(grpc-load-test-sli-guide)=

gRPC Load Test SLI Guide

This document describes which metrics to watch when load testing a self-hosted NVCF gRPC deployment, what each metric indicates, and how to interpret the saturation sequence. Values are hardware-dependent — what is transferable is the order in which signals appear and what they mean.

For run commands and cluster setup, see {ref}self-managed-grpc-load-test.

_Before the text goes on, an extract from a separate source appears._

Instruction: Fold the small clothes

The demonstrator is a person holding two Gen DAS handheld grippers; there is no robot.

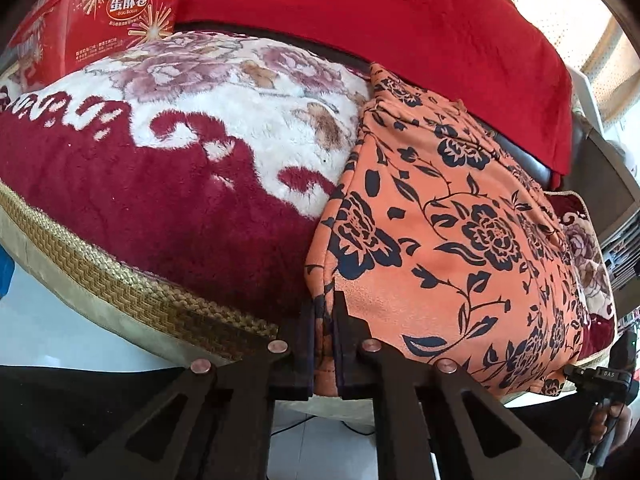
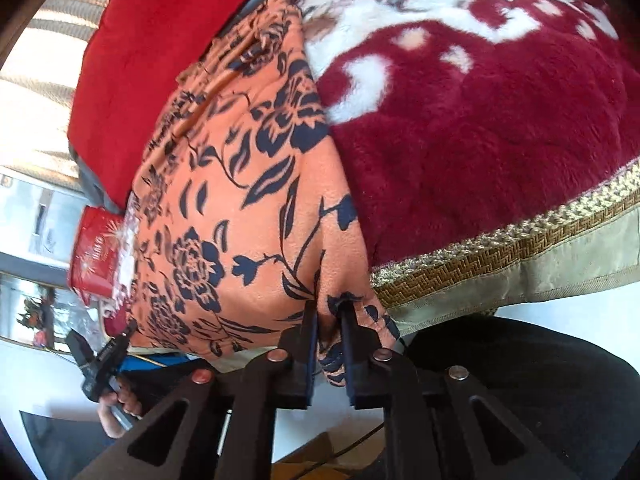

How Self-Hosted NVCF Handles Load

Understanding the request path helps interpret the metrics:

The gRPC proxy holds in-flight requests. It does not reject requests until maxRequestConcurrency is exhausted — it queues them.
The worker sidecar is the throughput ceiling. Its concurrency limit (maxRequestConcurrency) and inference time per request set the maximum sustainable req/s.
NATS dispatches work between components. It is downstream of the proxy’s internal queue and will not show pressure until the proxy itself is saturated.
NVCA only acts on scaling when scale-out is configured (minInstances < maxInstances).

SLIs to Monitor

Group 1: Leading Indicators

These rise before errors appear. Use them to predict saturation.

`nvcf_grpc_proxy_service_active_connections_total`

What it is: Number of active worker connections held by the gRPC proxy.

What to look for:

Rises with load during healthy operation.
Decouples from throughput at the saturation point — connections keep rising while req/s flattens. This is the earliest saturation signal.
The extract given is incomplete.